The concurrent minor collector in Multicore OCaml uses the virtual address space trick, but only for the minor heap area. It needs contiguous 4GB reserved for 128 domains, each with max 16MB minor heap arena. This can be modified at compiler configure time. For comparison the minor heap is 2MB by default in OCaml and so 16MB should be quite enough. We hadn’t considered this trick for the major heap in Multicore.

However, given our experimental evaluation (see paper), we have chosen not to pursue concurrent minor collector for the initial version of multicore support to be upstreamed. The alternative stop-the-world parallel minor collector scales better and does not break the C FFI. The parallel minor collector does not need the virtual address space trick.

Given that the space for the entire heap should be reserved, how would it work on 32-bit architectures, and does it have an impact on system tooling. Looking forward to reading @gadmm’s RFC.

1 Like

The minor heap in Coq is 256MB, if I remember correctly. Given the way OCaml and Coq have evolved, I do not know if such a huge minor heap is still warranted nowadays. But it certainly was a much needed change back then.

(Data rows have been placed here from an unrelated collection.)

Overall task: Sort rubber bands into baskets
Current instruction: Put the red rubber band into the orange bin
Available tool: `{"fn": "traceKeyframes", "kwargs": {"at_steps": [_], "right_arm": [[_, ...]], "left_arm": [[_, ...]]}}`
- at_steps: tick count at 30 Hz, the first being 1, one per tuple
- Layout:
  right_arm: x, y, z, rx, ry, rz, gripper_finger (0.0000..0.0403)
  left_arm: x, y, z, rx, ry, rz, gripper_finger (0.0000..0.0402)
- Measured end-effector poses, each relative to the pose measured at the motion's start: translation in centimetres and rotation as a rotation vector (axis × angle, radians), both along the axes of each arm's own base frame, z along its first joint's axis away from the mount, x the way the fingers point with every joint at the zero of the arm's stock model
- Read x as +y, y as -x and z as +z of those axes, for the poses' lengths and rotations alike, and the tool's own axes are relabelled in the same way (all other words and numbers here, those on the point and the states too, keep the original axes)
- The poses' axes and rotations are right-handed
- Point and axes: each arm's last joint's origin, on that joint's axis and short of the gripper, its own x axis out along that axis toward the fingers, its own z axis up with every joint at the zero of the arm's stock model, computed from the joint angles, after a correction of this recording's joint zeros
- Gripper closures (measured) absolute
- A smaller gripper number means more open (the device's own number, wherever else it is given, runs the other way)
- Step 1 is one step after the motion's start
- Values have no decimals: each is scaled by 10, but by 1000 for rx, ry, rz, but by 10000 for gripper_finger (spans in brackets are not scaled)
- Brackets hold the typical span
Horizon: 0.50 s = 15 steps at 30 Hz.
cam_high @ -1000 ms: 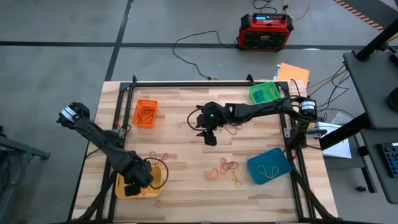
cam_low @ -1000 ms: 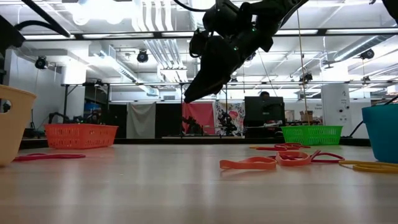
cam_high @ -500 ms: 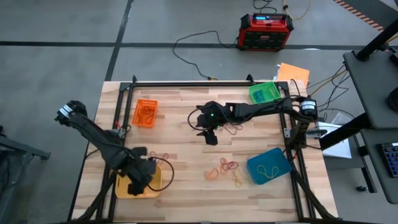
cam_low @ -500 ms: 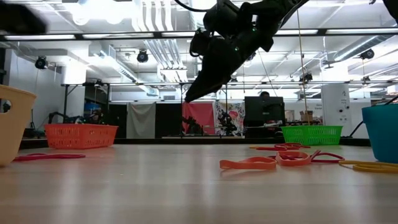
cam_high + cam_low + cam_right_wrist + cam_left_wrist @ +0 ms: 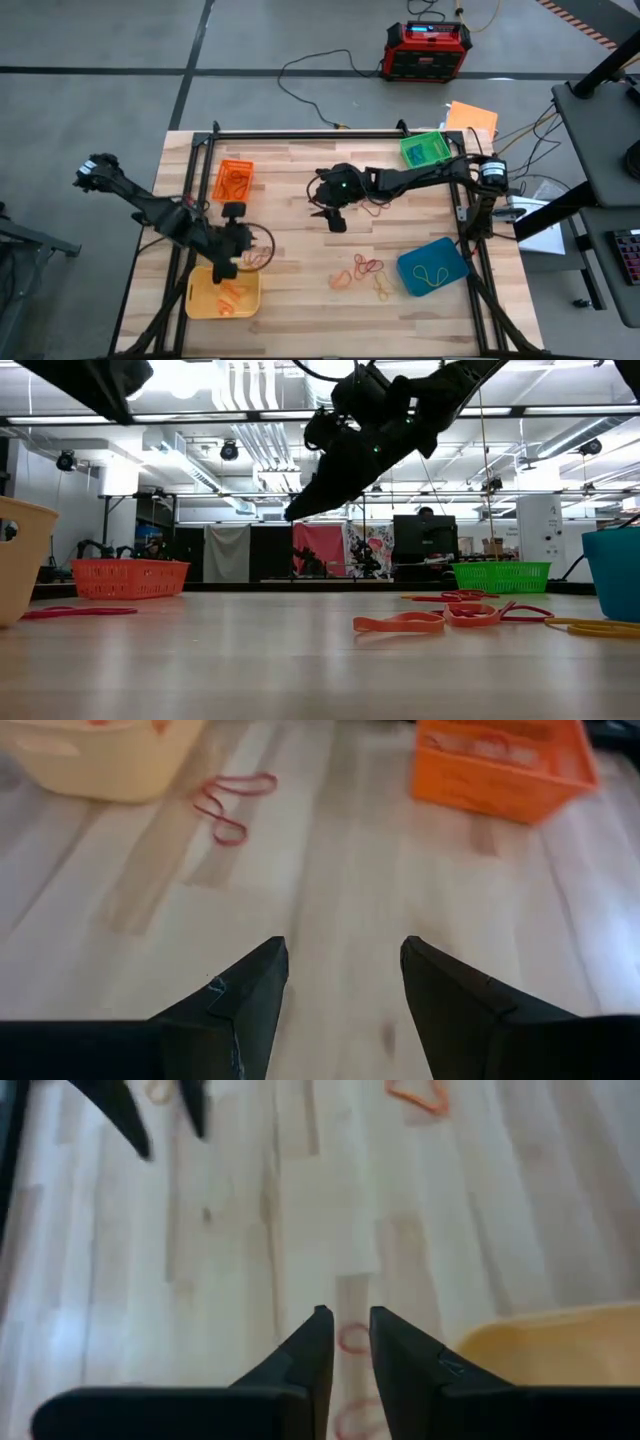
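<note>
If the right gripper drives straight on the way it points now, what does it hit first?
Probably bare table: the open right gripper tilts down at the wood. The red rubber bands lie off to one side, the orange basket to the other; depth is uncertain.

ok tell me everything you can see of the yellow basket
The yellow basket is a rectangular tray that looks like plastic, sitting upright on the wooden table at its near left corner. A few orange rubber bands lie inside. The left arm passes over its upper edge, with the left claw beyond it above the table. The low view shows a slot in its wall.
</note>
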Motion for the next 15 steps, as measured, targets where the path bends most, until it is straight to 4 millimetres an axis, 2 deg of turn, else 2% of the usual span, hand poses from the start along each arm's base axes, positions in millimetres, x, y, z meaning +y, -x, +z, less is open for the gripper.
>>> {"fn": "traceKeyframes", "kwargs": {"at_steps": [3, 7, 11, 15], "right_arm": [[9, -11, -10, -31, -17, 33, 211], [22, -33, -18, -51, -25, 67, 211], [34, -56, -31, -64, -26, 95, 211], [44, -76, -40, -74, -40, 110, 211]], "left_arm": [[14, 5, -9, -58, -25, 36, 359], [32, 15, -16, -134, -164, 173, 362], [44, 24, -14, -245, -353, 320, 362], [49, 32, -7, -296, -391, 355, 362]]}}
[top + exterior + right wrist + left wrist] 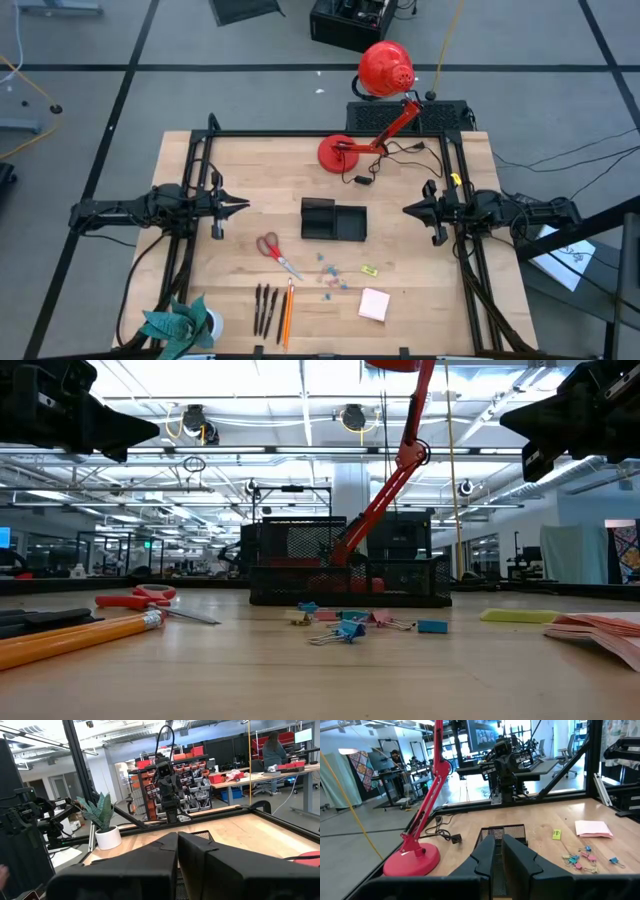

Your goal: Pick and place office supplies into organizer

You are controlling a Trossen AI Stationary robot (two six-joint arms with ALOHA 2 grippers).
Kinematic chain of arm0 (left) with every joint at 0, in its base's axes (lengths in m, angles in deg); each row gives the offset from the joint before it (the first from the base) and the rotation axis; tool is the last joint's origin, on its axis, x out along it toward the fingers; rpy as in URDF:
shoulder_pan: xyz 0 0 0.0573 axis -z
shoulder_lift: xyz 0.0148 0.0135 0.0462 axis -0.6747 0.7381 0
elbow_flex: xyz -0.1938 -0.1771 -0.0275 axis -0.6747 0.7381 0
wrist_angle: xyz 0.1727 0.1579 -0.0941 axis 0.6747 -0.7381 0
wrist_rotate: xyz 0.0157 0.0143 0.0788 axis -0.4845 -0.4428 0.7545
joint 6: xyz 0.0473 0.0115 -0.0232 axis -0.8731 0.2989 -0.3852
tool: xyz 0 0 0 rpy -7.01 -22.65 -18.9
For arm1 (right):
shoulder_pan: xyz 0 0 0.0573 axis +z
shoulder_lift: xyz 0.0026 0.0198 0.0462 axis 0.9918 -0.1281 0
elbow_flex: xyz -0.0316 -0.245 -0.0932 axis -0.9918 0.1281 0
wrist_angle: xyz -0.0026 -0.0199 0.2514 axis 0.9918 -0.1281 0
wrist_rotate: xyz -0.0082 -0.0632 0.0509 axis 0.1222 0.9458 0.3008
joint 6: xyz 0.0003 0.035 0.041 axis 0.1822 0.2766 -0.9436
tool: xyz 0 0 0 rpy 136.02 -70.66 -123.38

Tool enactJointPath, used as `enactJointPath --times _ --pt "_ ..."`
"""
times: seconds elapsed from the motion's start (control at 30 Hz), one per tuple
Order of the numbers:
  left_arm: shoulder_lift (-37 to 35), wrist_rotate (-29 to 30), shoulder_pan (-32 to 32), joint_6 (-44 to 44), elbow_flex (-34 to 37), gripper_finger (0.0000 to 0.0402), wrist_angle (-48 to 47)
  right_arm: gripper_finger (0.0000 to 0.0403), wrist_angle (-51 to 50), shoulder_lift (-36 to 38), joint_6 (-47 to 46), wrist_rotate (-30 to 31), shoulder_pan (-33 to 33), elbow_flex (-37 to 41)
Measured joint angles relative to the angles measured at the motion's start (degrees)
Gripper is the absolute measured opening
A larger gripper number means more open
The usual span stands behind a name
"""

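The black organizer (pixel 333 220) stands at the table's middle, between my two grippers. Nearer the front edge lie red-handled scissors (pixel 275 250), three dark pens (pixel 265 308), an orange pencil (pixel 288 315), a pale pink notepad (pixel 374 303), small coloured clips (pixel 330 275) and a yellow bit (pixel 369 270), all flat on the wood. My left gripper (pixel 243 207) hovers at the left, pointing level at the organizer (pixel 502 832), its fingers nearly together with nothing between. My right gripper (pixel 407 210) hovers at the right, shut and empty, facing it from the other side.
A red desk lamp stands on its round base (pixel 340 152) at the far middle, its arm leaning out to the head (pixel 385 68) beyond the table. Its cord (pixel 400 160) trails on the wood. A teal plant (pixel 185 325) sits at the near left corner. A black frame (pixel 330 133) borders the table.
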Motion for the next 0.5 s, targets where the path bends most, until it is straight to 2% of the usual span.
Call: enactJointPath --times 0.23,0.5 --pt "0.01 0.0 -0.01 0.0 0.0 0.0042 -0.01 0.0004 0.12 0.0 0.08 0.02 0.0 0.0" --pt "0.0 0.01 -0.02 0.0 0.0 0.0042 0.01 0.0004 4.87 0.02 -0.17 0.0 0.0 0.02"
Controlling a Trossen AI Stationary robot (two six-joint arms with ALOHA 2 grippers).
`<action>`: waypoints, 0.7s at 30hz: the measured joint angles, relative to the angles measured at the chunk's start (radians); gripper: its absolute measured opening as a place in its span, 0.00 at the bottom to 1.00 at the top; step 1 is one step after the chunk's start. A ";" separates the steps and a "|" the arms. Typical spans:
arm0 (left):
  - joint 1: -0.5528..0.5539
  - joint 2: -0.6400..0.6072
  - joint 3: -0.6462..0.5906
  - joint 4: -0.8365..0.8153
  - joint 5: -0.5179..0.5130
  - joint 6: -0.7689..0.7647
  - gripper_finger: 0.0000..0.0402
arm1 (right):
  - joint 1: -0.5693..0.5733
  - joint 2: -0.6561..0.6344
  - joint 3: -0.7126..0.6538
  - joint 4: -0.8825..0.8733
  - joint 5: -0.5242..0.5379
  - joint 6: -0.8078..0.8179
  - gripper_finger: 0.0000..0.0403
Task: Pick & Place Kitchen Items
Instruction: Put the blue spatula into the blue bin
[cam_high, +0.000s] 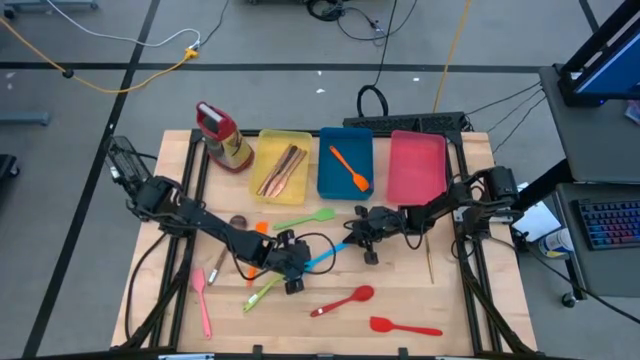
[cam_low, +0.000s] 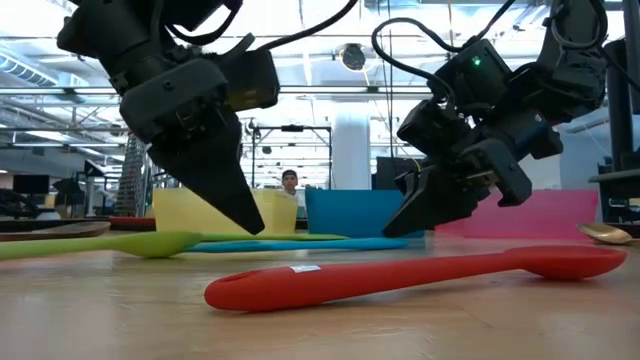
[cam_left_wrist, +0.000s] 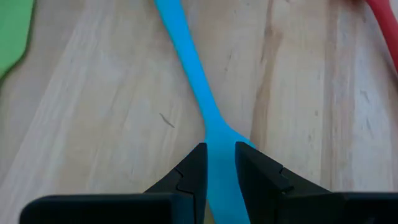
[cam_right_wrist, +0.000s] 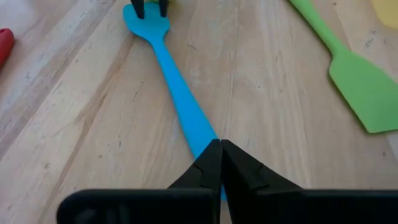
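Here I see both claws meeting over one blue spatula (cam_high: 325, 259) that lies flat on the wooden surface (cam_high: 450, 300), near its middle. My left claw (cam_left_wrist: 221, 163) is set down over the broad blade end, one finger on each side, clasping the blade between them. My right claw (cam_right_wrist: 220, 163) is at the opposite, handle end, its fingers clenched fully together with the slim handle running under their tips; I cannot tell whether they pinch it.

Just beside the blue spatula lies a green spatula (cam_high: 306, 219), toward the trays. A second green utensil (cam_high: 262, 292) sits near the left claw. Two red spoons (cam_high: 343, 300) lie closer to the front edge, apart from both claws, and a pink utensil (cam_high: 203, 302) lies toward the left side.

Along the back edge stand three trays in a row: a yellow tray (cam_high: 268, 138) holding brown wooden utensils (cam_high: 281, 170), a blue tray (cam_high: 330, 180) holding an orange spatula (cam_high: 349, 167), and a pink tray (cam_high: 416, 168). A red-capped bottle (cam_high: 224, 136) lies beside the yellow tray.
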 joint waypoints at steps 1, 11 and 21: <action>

Also, I just checked with Why3. While a 256MB minor heap does not seem that useful, the tool would certainly benefit from 32MB or 64MB.

As always, mileages and all that.

Interesting. I didn’t know Coq uses 256MB minor heap. I would be interested in seeing benchmarks that benefit from large minor heaps. Multicore recently gained the ability to compile Coq, and we are working on adding Coq benchmarks to Sandmark.

To be clear, the current minor GC scheme in Multicore is the stop-the-world parallel collector which does not place a size restriction on the minor heap. So large minor heaps should work. However, the Multicore OCaml implementation still carries vestiges of the concurrent minor collector and will prevent you from creating large heaps, but there’s no technical reason why it should.

About Sandmark: Are you taking any relevant workloads? Is there anything else to do than opening a PR on the repo? Any additional procedure to follow? Are you looking for specific kinds of benchmark?

I’m considering contributing a benchmark for data-encoding (serialising/deserialising library).

Hi @raphael-proust. We don’t have any specific requirements. Please go ahead!

One caveat is that all of our benchmarks are CPU intensive. We’ve spent a bunch of time thinking about eliminating noise for CPU intensive workloads. We’ve not thought about I/O much. Is data-encoding going to be I/O intensive?

Please do note that this isn’t a performance improvement for OCaml – this very much a correctness fix. The failure case is as follows:

  • a naked pointer is created using malloc on the C heap and held in the OCaml heap
  • the external region is free'd, but the naked pointer is still held in some OCaml heap.
  • the GC mallocs to expand, and that recently freed C memory becomes part of the OCaml heap
  • the GC then follows the naked pointer by treating it as an OCaml value, since the page table indicates that it is within the OCaml heap. However, the memory the naked pointer is aimed at is not necessarily a valid OCaml value as it was formerly a C pointer.
  • memory corruption ensues

The only way to really avoid this is by only holding naked references to static or global C values, which is a pretty minority usecase. As @lpw25 notes, you can hold them safely by wrapping them in custom blocks, which is entirely safe as it gives the GC a reliable way to determining what’s going on.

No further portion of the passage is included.